I was surprised at his reaction to the idea she might have had a lesbian lover, had he told her about us? And then he picked Blake. I had never told him I was happy when he picked me, when Tobias forced him, and he picked me, because I knew he trusted me with his life. I hope he is right to trust me with Maeve's life. I didn't save Haley. He saved Leela, I didn't save Haley.

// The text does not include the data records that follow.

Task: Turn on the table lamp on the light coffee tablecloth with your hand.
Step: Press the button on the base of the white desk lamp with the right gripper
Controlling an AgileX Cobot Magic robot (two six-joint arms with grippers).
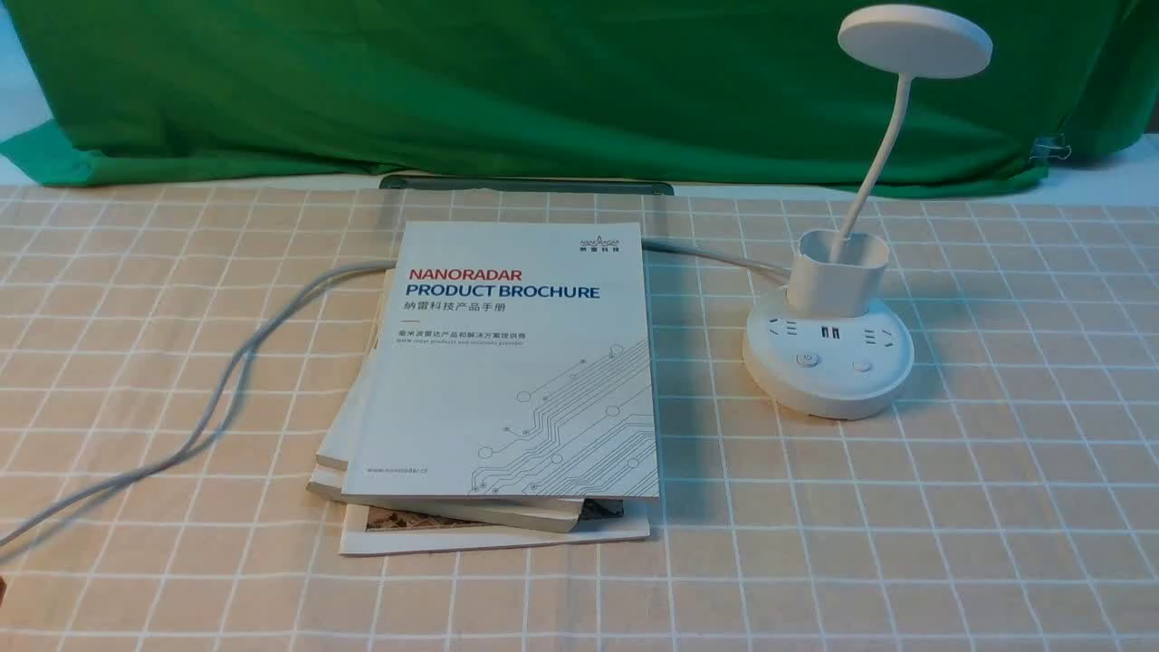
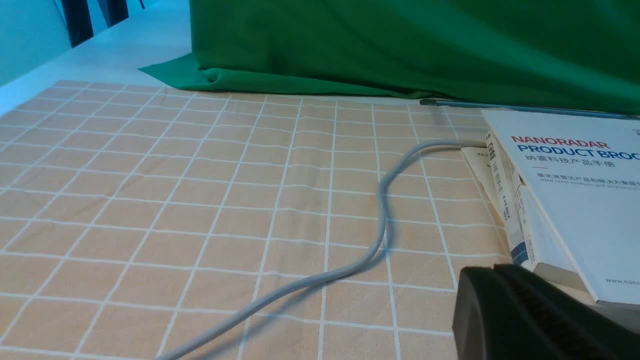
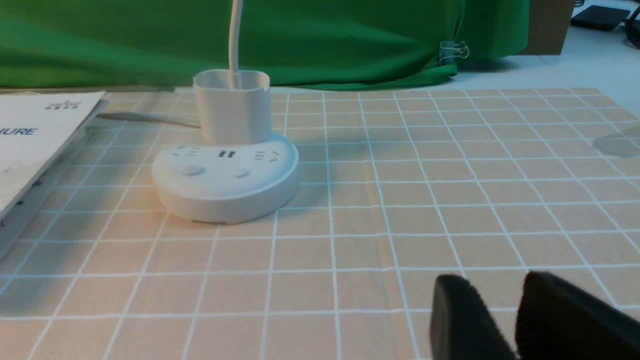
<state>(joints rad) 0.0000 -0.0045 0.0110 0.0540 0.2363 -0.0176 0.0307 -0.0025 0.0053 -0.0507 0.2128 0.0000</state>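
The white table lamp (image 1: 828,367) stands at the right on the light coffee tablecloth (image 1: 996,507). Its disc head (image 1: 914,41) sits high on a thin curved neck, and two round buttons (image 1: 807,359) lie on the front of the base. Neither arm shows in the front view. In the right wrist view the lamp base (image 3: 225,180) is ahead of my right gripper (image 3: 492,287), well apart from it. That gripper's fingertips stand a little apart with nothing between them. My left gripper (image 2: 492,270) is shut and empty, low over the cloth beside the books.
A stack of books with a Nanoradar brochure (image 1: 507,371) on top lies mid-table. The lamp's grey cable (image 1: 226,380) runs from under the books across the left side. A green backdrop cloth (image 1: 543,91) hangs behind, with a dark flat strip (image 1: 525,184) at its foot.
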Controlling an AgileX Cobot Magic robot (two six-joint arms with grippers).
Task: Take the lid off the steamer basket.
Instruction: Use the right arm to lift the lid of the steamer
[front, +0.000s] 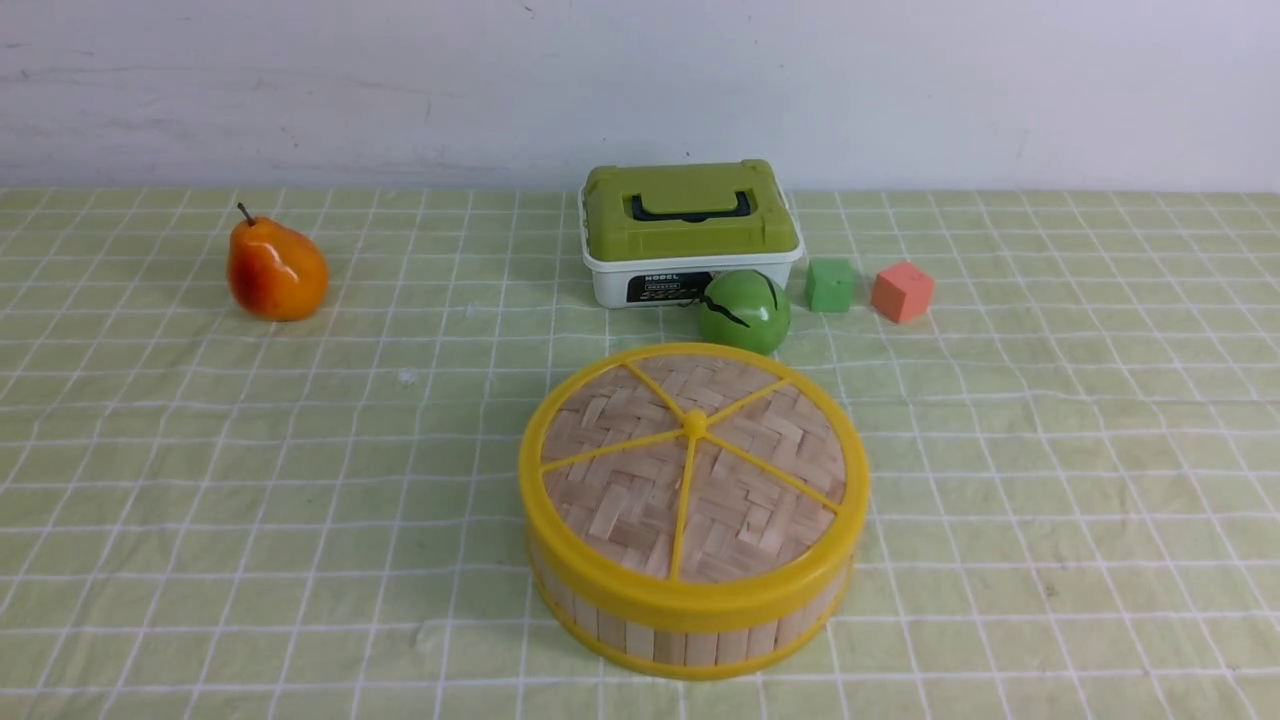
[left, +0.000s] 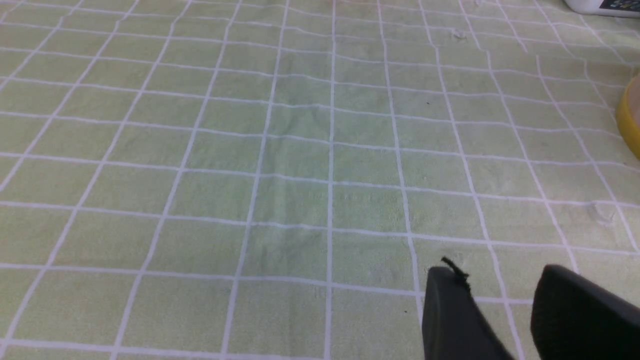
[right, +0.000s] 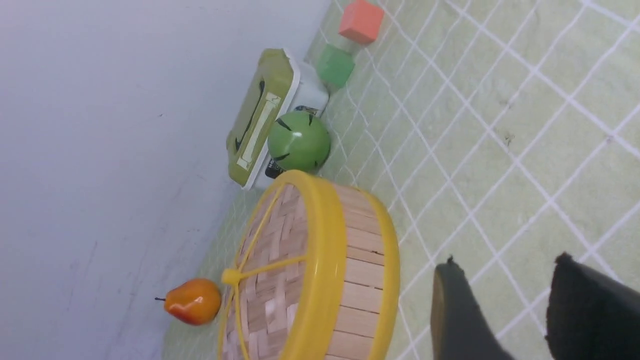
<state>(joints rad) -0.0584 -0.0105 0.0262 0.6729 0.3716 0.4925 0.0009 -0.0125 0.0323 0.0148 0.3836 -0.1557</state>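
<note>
The lid (front: 693, 465), a woven bamboo disc with yellow rim, spokes and central knob, sits closed on the steamer basket (front: 690, 632) in the middle of the table. Both also show in the right wrist view: the lid (right: 267, 280) and the basket's slatted wall (right: 362, 280). My right gripper (right: 505, 265) is open and empty, beside the basket and apart from it. My left gripper (left: 497, 272) is open and empty over bare cloth; a sliver of yellow rim (left: 629, 120) shows at that view's edge. Neither gripper shows in the front view.
A white box with a green lid (front: 690, 232) stands behind the basket, with a green ball (front: 744, 311) in front of it. A green cube (front: 831, 285) and an orange-pink cube (front: 902, 291) lie to its right. A pear (front: 275, 270) sits at the far left. Green checked cloth covers the table.
</note>
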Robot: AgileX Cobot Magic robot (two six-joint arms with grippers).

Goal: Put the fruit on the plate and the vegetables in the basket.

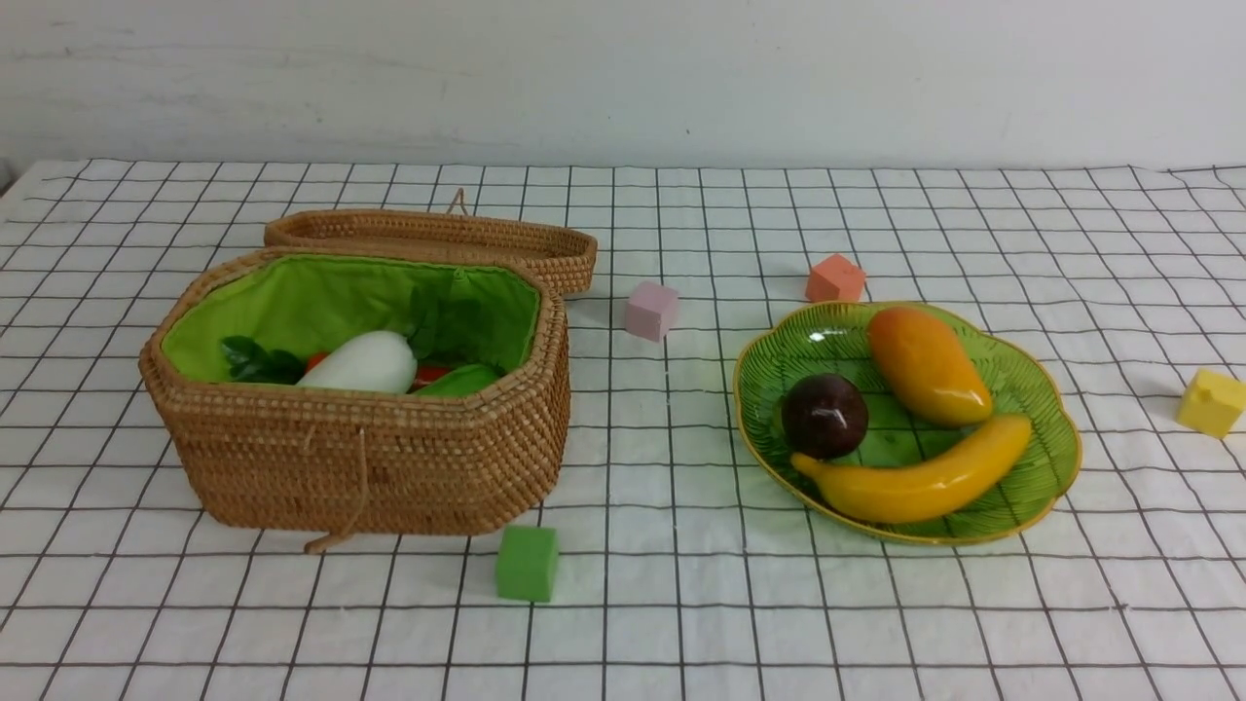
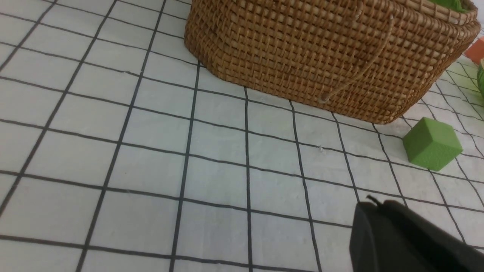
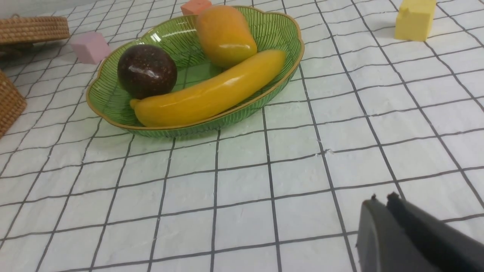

_I wish I could throw myself on his mercy and beg him. I nearly begged him, for what? To do what he couldn't do for Haley? So I don't choose him, I choose Blake. I don't choose him I choose Blake because I can't bear to hurt him by telling him. Why would I ever have thought that I would have hurt him? He walked away from me when he chose Beth. Maybe that's for the best, because now we are here to save Maeve. _

And then he holds up that note, "Me for her." And my world is going to end. And when he says he will go in, because, and he is right, that is the only way to save her, my world is going to end. And when I tell him that he will die if he does, and when he doesn't pause, my world is going to end. But I won't stop him. He deserves the opportunity I never had with Haley. He deserves the victory I had with him. I can't take this opportunity to save Mauve from him, and my world ends.

_I know that look on Aaron's face. I know every look on Aaron's face. He is going to go against his better judgment. And there is another look, the look he has when his world ends. And I shake myself free of it, because the only reason he and I are even here together is save Mauve, and without her, without saving her, my world does end._

And then he explains it all logically, but what it comes down to is that he has set aside what he feels and used this true gift, his intellect to save Mauve.

_And now Aaron does what he does best. He steps forward, and helps me, and makes it happen. And in what might be the last moment we have to say goodbye I feel his hand on me. "Reid." He says my name, and I can't think about him now._

It is a mistake on my part. This is the moment when we say goodbye, one way or another Spencer and I are done. So I call out to him, "Reid." I hear myself it sounds so desperate. And I reach out, I don't know why, but as I pull back my hand I know I have let him go, have to let him go to Mauve. I wish it was me walking through that door. I doubt whether he knows it.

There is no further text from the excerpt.